Every line of the material that follows must be printed again exactly.

• [DATA FOR REVIEW]:
^^^^^^^^
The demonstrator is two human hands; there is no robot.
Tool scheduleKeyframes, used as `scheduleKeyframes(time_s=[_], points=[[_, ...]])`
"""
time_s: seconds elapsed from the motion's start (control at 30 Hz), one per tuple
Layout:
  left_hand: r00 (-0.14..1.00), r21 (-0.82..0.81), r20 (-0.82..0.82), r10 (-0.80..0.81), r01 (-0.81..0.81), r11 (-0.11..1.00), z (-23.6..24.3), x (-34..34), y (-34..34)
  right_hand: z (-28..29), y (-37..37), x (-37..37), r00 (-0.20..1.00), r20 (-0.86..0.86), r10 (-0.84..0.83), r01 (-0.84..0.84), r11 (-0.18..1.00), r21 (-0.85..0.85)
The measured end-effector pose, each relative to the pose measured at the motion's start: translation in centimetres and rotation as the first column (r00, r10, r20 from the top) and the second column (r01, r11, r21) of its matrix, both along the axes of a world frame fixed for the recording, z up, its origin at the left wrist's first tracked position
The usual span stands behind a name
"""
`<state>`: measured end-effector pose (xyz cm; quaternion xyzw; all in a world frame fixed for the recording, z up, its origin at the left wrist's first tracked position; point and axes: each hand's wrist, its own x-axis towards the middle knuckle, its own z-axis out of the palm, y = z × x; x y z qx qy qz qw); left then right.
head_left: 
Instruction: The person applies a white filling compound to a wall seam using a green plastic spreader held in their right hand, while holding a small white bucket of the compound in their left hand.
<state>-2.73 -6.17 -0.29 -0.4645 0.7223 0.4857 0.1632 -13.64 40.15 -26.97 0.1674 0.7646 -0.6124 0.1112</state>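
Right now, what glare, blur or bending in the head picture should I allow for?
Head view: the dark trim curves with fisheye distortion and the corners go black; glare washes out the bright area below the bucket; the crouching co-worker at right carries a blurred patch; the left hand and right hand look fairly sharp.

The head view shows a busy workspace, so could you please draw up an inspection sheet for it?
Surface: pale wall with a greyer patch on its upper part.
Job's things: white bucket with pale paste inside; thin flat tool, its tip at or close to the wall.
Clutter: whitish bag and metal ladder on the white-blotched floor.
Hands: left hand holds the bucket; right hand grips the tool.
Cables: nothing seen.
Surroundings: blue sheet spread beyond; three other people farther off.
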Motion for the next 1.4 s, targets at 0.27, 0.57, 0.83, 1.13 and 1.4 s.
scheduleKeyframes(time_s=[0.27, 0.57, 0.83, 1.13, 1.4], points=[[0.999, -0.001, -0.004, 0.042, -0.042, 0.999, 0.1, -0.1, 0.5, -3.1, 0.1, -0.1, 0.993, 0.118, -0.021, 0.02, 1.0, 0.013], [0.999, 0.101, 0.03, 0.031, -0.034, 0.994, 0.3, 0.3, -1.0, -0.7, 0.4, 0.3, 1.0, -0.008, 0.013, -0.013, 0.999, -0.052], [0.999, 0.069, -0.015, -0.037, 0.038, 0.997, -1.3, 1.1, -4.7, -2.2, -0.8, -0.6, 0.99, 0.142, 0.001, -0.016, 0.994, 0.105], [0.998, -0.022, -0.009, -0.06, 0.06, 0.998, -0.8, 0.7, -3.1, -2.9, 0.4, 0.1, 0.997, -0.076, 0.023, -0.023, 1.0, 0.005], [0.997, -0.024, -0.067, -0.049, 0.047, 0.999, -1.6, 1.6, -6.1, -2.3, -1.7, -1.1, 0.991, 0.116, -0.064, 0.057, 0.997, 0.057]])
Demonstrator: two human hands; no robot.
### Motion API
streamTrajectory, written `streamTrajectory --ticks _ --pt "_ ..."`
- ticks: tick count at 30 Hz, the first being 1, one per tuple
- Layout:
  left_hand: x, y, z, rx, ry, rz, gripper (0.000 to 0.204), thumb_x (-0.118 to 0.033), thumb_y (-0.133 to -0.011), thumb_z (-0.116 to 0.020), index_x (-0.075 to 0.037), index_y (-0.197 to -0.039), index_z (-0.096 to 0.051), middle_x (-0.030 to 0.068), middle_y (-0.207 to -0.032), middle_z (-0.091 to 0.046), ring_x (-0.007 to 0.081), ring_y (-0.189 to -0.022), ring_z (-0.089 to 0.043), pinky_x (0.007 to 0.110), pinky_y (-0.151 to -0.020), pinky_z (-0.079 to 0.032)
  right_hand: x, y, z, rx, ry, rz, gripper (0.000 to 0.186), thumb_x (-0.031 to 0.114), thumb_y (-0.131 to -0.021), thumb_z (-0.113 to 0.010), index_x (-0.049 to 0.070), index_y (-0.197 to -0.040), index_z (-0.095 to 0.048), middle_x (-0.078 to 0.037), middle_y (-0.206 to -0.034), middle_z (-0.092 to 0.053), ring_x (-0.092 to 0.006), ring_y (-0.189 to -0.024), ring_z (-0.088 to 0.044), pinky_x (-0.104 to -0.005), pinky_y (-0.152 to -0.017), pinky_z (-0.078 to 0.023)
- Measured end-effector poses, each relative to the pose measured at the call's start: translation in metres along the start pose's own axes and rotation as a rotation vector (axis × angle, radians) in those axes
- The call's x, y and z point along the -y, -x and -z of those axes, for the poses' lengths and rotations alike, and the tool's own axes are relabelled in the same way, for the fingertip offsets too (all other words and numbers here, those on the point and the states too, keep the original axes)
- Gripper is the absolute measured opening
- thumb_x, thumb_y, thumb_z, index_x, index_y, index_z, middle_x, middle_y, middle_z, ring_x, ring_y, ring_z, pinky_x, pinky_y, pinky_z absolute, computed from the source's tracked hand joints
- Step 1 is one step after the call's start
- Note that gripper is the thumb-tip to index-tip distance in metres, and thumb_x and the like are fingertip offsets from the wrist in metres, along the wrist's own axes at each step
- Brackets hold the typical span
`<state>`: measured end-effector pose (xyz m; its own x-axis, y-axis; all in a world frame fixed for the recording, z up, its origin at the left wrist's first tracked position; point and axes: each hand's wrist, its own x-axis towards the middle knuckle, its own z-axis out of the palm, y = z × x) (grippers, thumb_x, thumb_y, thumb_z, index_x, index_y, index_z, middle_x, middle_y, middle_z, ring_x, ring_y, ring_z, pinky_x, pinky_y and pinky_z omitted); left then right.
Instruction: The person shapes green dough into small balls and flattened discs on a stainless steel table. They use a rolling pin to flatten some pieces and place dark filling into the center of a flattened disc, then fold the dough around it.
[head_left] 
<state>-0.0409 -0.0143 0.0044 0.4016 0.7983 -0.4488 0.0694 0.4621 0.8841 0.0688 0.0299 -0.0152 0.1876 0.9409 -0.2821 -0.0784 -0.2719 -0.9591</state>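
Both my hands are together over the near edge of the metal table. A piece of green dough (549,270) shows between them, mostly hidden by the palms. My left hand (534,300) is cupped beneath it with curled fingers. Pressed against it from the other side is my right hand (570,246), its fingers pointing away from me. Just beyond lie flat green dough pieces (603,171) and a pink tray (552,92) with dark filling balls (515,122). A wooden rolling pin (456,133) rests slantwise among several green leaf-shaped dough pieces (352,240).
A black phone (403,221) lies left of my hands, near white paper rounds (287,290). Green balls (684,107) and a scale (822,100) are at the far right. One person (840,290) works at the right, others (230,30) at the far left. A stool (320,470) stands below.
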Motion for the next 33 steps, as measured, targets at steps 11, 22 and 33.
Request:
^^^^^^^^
• [OUTPUT]:
The demonstrator is two human hands; there is no robot.
Tool scheduleKeyframes, used as `scheduleKeyframes(time_s=[_], points=[[_, ...]])`
"""
time_s: seconds elapsed from the motion's start (control at 30 Hz), one per tuple
Layout:
  left_hand: r00 (-0.14..1.00), r21 (-0.82..0.81), r20 (-0.82..0.82), r10 (-0.80..0.81), r01 (-0.81..0.81), r11 (-0.11..1.00), z (-23.6..24.3), x (-34..34), y (-34..34)
  right_hand: z (-28..29), y (-37..37), x (-37..37), r00 (-0.20..1.00), r20 (-0.86..0.86), r10 (-0.84..0.83), r01 (-0.84..0.84), r11 (-0.18..1.00), r21 (-0.85..0.85)
The measured end-effector pose, each relative to the pose measured at the motion's start: translation in centimetres and rotation as the first column (r00, r10, r20 from the top) and the second column (r01, r11, r21) of its matrix, both along the axes of a world frame fixed for the recording, z up, its origin at the left wrist's first tracked position
The usual span stands behind a name
"""
`<state>`: measured end-effector pose (xyz cm; quaternion xyzw; all in a world frame fixed for the recording, z up, its origin at the left wrist's first tracked position; point and axes: each hand's wrist, its own x-axis towards the middle knuckle, its own z-axis out of the palm, y = z × x; x y z qx qy qz qw); left then right.
head_left: 
Instruction: The person applies a white filling compound to a wall seam using a green plastic spreader held in their right hand, while holding a small white bucket of the compound in their left hand.
<state>-2.73 -6.17 -0.29 -0.4645 0.7223 0.4857 0.1632 -13.64 40.15 -26.97 0.1674 0.7646 -0.6124 0.1112</state>
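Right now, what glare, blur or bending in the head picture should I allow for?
Head view: the dark trim curves with fisheye distortion and the corners go black; glare washes out the bright area below the bucket; the crouching co-worker at right carries a blurred patch; the left hand and right hand look fairly sharp.

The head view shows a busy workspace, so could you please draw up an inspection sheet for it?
Surface: pale wall with a greyer patch on its upper part.
Job's things: white bucket with pale paste inside; thin flat tool, its tip at or close to the wall.
Clutter: whitish bag and metal ladder on the white-blotched floor.
Hands: left hand holds the bucket; right hand grips the tool.
Cables: nothing seen.
Surroundings: blue sheet spread beyond; three other people farther off.
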Motion for the next 1.4 s, targets at 0.27, 0.57, 0.83, 1.13 and 1.4 s.
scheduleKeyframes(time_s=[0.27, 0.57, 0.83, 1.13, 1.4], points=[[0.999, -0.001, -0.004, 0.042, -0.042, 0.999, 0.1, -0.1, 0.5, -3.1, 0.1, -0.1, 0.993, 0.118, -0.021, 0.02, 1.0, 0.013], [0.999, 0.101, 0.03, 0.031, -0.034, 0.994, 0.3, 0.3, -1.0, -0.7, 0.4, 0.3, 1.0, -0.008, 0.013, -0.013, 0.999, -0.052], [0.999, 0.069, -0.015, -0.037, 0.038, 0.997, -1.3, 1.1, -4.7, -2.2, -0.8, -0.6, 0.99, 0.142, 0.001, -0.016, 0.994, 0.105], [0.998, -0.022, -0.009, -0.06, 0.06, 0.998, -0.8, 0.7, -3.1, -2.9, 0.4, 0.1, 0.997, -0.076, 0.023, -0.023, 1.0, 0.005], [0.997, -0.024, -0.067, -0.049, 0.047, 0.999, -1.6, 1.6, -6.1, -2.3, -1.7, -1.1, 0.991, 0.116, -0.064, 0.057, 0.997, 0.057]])
Demonstrator: two human hands; no robot.
### Motion API
streamTrajectory, written `streamTrajectory --ticks _ --pt "_ ..."`
- ticks: tick count at 30 Hz, the first being 1, one per tuple
- Layout:
  left_hand: x, y, z, rx, ry, rz, gripper (0.000 to 0.204), thumb_x (-0.118 to 0.033), thumb_y (-0.133 to -0.011), thumb_z (-0.116 to 0.020), index_x (-0.075 to 0.037), index_y (-0.197 to -0.039), index_z (-0.096 to 0.051), middle_x (-0.030 to 0.068), middle_y (-0.207 to -0.032), middle_z (-0.091 to 0.046), ring_x (-0.007 to 0.081), ring_y (-0.189 to -0.022), ring_z (-0.089 to 0.043), pinky_x (0.007 to 0.110), pinky_y (-0.151 to -0.020), pinky_z (-0.079 to 0.032)
  right_hand: x, y, z, rx, ry, rz, gripper (0.000 to 0.186), thumb_x (-0.031 to 0.114), thumb_y (-0.131 to -0.021), thumb_z (-0.113 to 0.010), index_x (-0.049 to 0.070), index_y (-0.197 to -0.040), index_z (-0.095 to 0.048), middle_x (-0.078 to 0.037), middle_y (-0.206 to -0.034), middle_z (-0.092 to 0.053), ring_x (-0.092 to 0.006), ring_y (-0.189 to -0.024), ring_z (-0.088 to 0.044), pinky_x (-0.104 to -0.005), pinky_y (-0.152 to -0.017), pinky_z (-0.078 to 0.023)
- Measured end-effector poses, each relative to the pose measured at the call's start: translation in metres along the start pose's own axes and rotation as a rotation vector (axis × angle, radians) in those axes
- The call's x, y and z point along the -y, -x and -z of those axes, for the poses' lengths and rotations alike, and the tool's own axes are relabelled in the same way, for the fingertip offsets too (all other words and numbers here, those on the point and the states too, keep the original axes)
- Gripper is the absolute measured opening
- thumb_x, thumb_y, thumb_z, index_x, index_y, index_z, middle_x, middle_y, middle_z, ring_x, ring_y, ring_z, pinky_x, pinky_y, pinky_z absolute, computed from the source's tracked hand joints
- Step 1 is one step after the call's start
- Note that gripper is the thumb-tip to index-tip distance in metres, and thumb_x and the like are fingertip offsets from the wrist in metres, along the wrist's own axes at each step
- Brackets hold the typical span
`<state>`: measured end-effector pose (xyz m; its own x-axis, y-axis; all in a world frame fixed for the recording, z up, its origin at the left wrist's first tracked position; point and axes: each hand's wrist, its own x-axis towards the middle knuckle, its own z-axis out of the palm, y = z × x) (grippers, thumb_x, thumb_y, thumb_z, index_x, index_y, index_z, middle_x, middle_y, middle_z, ring_x, ring_y, ring_z, pinky_x, pinky_y and pinky_z omitted); left then right.
Instruction: The person shapes green dough into small balls and flattened discs on a stainless steel table. They use a rolling pin to flatten some pieces and place dark filling into the center of a flattened disc, then fold the dough around it.
[head_left] 
<state>-0.0409 -0.0143 0.0044 0.4016 0.7983 -0.4488 0.0694 0.4621 0.8841 0.0688 0.0299 -0.0152 0.1876 0.9409 -0.2821 -0.0784 -0.2719 -0.9591</state>
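Both my hands are together over the near edge of the metal table. A piece of green dough (549,270) shows between them, mostly hidden by the palms. My left hand (534,300) is cupped beneath it with curled fingers. Pressed against it from the other side is my right hand (570,246), its fingers pointing away from me. Just beyond lie flat green dough pieces (603,171) and a pink tray (552,92) with dark filling balls (515,122). A wooden rolling pin (456,133) rests slantwise among several green leaf-shaped dough pieces (352,240).
A black phone (403,221) lies left of my hands, near white paper rounds (287,290). Green balls (684,107) and a scale (822,100) are at the far right. One person (840,290) works at the right, others (230,30) at the far left. A stool (320,470) stands below.
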Motion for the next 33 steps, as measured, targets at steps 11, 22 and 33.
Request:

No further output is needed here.